Has the Chancellor Solved the Doctors' Pensions Crisis?

Tim Locke

March 11, 2020

Chancellor Rishi Sunak increased income thresholds in the Budget to help solve the doctors' pension crisis – but is it enough?

Some higher-earning doctors have been reducing their hours to escape punitive tax bills as their pension pots exceed tax-free allowances caused by a 'taper' to their pensions.

'Supporting Hard-working Doctors'

Mr Sunak told the Commons: "I've listened to concerns from all sides of this house that the pensions tax system is preventing doctors from taking on more hours," and he said he was going to "significantly reduce the number of people that the tapered annual allowance affects".

"I'm increasing both taper threshold by £90,000 pounds, removing anyone with income below £200,000 pounds, based on their vital work for the NHS that will take around 98% of consultants and 96% of GPs, out of the taper altogether at the same time I'm reducing the minimum annual allowance to £4000 pounds, which will only impact those with incomes above £300,000 pounds.
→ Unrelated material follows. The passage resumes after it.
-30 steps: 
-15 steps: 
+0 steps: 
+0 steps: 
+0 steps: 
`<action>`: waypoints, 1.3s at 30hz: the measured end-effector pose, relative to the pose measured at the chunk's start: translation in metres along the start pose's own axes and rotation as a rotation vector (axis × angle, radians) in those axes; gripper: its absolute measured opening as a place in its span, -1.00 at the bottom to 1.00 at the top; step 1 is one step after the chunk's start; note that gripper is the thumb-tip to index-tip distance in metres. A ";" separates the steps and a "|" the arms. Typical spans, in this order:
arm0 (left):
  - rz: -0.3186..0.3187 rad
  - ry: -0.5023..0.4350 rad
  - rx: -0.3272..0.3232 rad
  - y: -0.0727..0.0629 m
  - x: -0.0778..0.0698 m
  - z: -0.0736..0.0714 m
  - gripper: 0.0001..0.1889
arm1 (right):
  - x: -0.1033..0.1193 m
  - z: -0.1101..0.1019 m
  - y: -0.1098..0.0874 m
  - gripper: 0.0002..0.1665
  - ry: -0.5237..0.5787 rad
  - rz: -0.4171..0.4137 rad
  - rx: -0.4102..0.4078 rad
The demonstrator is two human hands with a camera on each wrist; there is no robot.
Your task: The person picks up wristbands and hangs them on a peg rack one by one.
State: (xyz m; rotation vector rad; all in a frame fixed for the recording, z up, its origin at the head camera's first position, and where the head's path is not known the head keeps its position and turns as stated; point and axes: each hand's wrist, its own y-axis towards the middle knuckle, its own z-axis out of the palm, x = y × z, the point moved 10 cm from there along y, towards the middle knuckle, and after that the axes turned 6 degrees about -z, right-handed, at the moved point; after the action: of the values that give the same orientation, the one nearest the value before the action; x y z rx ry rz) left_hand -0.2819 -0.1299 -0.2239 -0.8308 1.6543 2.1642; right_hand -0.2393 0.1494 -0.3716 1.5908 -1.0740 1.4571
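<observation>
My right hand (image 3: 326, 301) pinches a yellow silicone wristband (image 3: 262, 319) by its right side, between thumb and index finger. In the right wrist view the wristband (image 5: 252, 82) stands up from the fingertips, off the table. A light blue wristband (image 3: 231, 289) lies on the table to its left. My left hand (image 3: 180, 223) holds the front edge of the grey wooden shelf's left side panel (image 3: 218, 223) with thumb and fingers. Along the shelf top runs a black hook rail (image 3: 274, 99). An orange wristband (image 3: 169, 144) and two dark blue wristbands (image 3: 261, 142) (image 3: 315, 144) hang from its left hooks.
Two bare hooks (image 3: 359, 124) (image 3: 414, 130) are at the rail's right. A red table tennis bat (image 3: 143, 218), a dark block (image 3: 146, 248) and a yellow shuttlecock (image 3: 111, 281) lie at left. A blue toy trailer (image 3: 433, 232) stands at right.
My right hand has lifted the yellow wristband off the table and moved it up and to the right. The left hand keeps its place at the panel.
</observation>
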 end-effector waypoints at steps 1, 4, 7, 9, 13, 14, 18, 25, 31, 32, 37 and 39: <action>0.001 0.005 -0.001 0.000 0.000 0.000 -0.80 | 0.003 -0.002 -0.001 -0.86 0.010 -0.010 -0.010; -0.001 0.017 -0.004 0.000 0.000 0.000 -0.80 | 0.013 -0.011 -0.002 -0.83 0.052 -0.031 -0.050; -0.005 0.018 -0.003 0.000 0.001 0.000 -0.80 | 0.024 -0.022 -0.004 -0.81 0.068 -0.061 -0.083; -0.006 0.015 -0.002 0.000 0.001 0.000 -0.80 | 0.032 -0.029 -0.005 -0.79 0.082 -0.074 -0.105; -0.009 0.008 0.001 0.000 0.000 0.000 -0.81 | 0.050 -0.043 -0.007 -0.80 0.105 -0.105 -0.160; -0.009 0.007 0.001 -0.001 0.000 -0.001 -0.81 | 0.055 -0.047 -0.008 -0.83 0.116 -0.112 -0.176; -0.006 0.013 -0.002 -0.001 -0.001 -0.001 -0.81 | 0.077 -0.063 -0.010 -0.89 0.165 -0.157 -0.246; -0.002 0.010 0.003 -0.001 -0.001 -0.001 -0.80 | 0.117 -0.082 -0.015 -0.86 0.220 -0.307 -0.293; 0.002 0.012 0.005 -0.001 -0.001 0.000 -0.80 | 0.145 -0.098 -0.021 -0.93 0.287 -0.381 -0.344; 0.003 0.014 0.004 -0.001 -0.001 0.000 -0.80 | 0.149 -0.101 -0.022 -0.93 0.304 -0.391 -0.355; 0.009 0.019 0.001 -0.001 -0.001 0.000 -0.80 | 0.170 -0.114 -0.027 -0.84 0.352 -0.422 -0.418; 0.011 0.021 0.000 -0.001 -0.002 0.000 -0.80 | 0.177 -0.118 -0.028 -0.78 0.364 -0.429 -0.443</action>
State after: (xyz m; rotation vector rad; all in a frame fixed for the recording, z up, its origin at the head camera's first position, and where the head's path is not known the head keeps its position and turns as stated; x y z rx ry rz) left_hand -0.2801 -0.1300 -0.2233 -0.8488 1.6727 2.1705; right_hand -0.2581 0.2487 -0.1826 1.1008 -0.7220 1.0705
"This is a £2 billion pound commitment that supports our hard-working doctors."

'He Has Listened'

The British Medical Association (BMA) responded on Twitter saying the "increase in the threshold income to £200,000 (or £240,000 adjusted) demonstrates he has listened to our mounting evidence, and for the vast majority of our members means that they will no longer be ‘paying to go to work'.

"We still believe that the fairest and most effective long-term solution to this crisis would be to remove the annual allowance from defined benefit pension schemes, such as the NHS pension scheme."

The BMA said it was preparing a full response to the announcement. In a statement, BMA Pensions Committee Chair, Dr Vishal Sharma, said: "In the coming days we will be considering our full response to the Government’s announcement and raising those issues that remain unresolved. For example, it is essential that the recycling of employer contributions is mandated for those NHS staff forced to leave the pensions scheme as a result of pensions taxation. In addition, it is vital that these staff can retain their death in service and ill-health retirement benefits."

Editor's note, 12th March 2020: This article was updated to include additional BMA comments.